O rosto da filha – único elo do pai com a sua historia pessoal – vai sofrendo mudanças no decorrer do filme. É a imagem da filha desaparecendo na memória de Anthony, embora ele ainda recorde do nome Anne. Anne filha, Anne cuidadora familiar. Anne mãe.
Para quem convive ou já conviveu com familiares com Alzheimer, o filme mostra vários déjà vu, trazendo a tona aquela sensação de que você já esteve em determinado lugar ou fez a mesma coisa antes. A história de Anthony é recheada de alterações da memória, de personagens que mudam de fisionomia, de repetição nas narrativas, como um eterno e angustiante loop temporal.
Aparece no esquecimento da dor pelo desaparecimento da filha, descaradamente predileta. No delírio. Na desconfiança, no medo de ser roubado e na fixação no relógio de pulso, único ponto material de conexão com a realidade.
O cotidiano de Anthony é fragmentado, assim como o filme. Não há mais noção de tempo, de passado ou presente. As narrativas se fundem e o filme é exemplar em mostrar as dificuldades de compreensão dos pacientes de Alzheimer. Mesmo em caso de pessoas cultas, como o paciente do filme. Aliás, esses são os enfermos mais difíceis porque se negam a aceitar ajuda, disfarçam a doença e, muitas vezes, enganam cuidadoras fazendo de conta que tomam as medicações.
Anthony guarda coisas que depois não lembra mais onde estão. Tem esconderijos. Vai perdendo o freio social e acredita que ainda vive no seu apartamento. O mundo interior está desmoronando, assim como o mundo a sua volta, enquanto o apartamento da filha vai se transformando.
A perda do freio social faz com que ele ofenda com frequência a filha cuidadora. Anthony chama Anne de burra e compara a “ inteligência” da filha com a da mãe. Afirma e reafirma sua predileção pela outra filha, por mais que Anne se esforce em agradar.
O Alzheimer faz com que Anthony não se dê conta de que magoa a única pessoa que cuida e está disponível. E isso não é algo pessoal contra a filha. É uma das características da doença e se repete na maioria das famílias.
Também é a falta de freio social que faz com que Anthony beba uísque em dois goles. Que se entusiasme pela jovem cuidadora contratada. Ou que invente uma nova profissão para se tornar mais atraente. (Quais desejos do passado do engenheiro perfeccionista vêm a tona quando Anthony se apresenta com uma nova profissão?)

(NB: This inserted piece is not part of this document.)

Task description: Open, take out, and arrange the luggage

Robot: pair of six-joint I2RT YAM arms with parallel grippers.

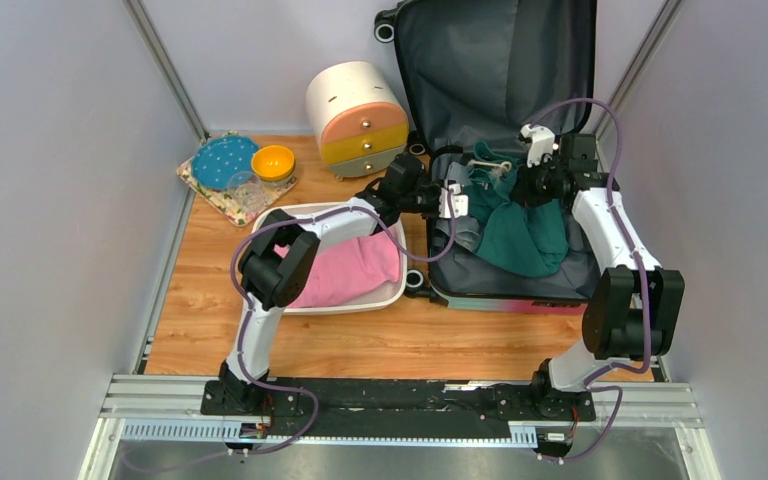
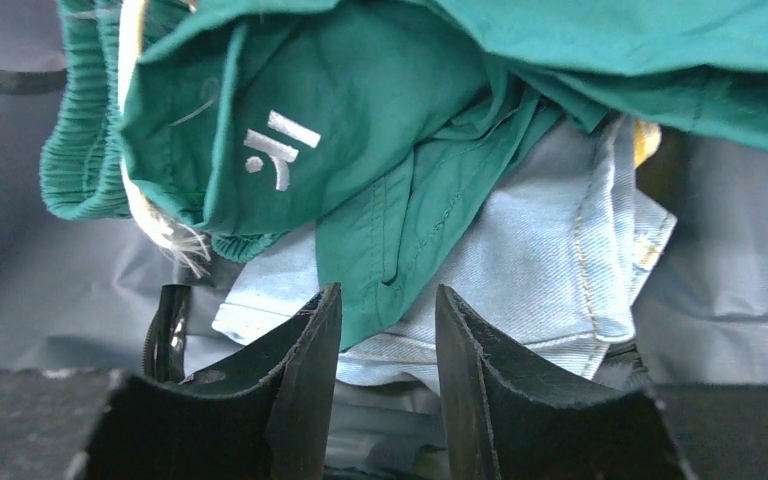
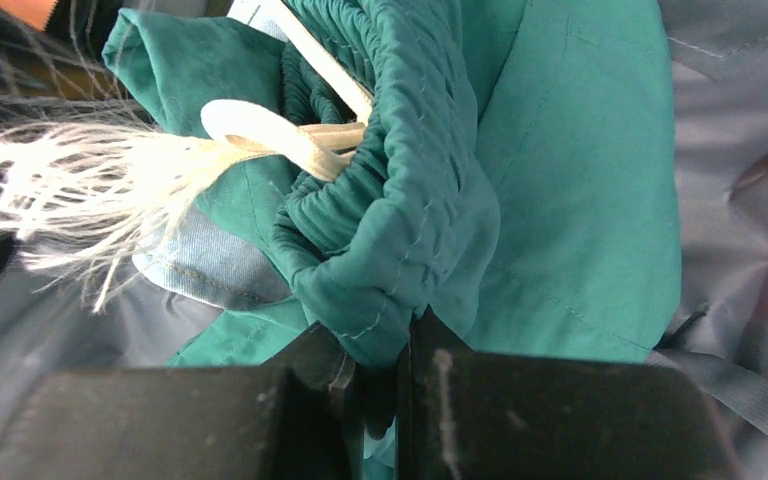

As oscilações de humor presentes na doença de Alzheimer também aparecem no filme. As agressões verbais são frequentes ao se relacionar com as cuidadoras profissionais contratadas por Anne. Elas são expulsas ou desistem do trabalho.
Anthony, nos raros momentos de lucidez, sabe que algo está errado, mas não sabe o que é nem o está ocorrendo. Altivo, tenta reafirmar sua independência, dizendo que não precisa de nada nem de ninguém, principalmente de cuidadoras.
Ele, que sofre alucinações, que se perde dentro do apartamento (desorientação), que desconfia das pessoas que o cercam com ideias de roubo e perseguição e demonstra confusão mental.
O tempo que conhecemos não é o mesmo tempo do personagem. Se confundem manhã e tarde, ontem e hoje, passado longínquo e momento presente. As cenas do ex-marido de Anne, aparecem no tempo presente. Assim, a filha “seguirá casada com um inglês”.
O final do filme é triste como as histórias da vida real de quem convive com familiares com demência. Anthony volta ao principio de tudo, sem se dar conta de onde vive.
3 thoughts on “Meu Pai não é um filme para assistir comendo pipoca”
Ana e Cossete tão maravilhosamente descrevendo as cenas do filme . Obrigada, queridas amigas!
Ainda não assisti o filme, porém, com o texto, já identifiquei cenas bem familiares.
Sim, Sandra. Boa parte das cenas são familiares. Veja o filme e depois nos conte sua opinião.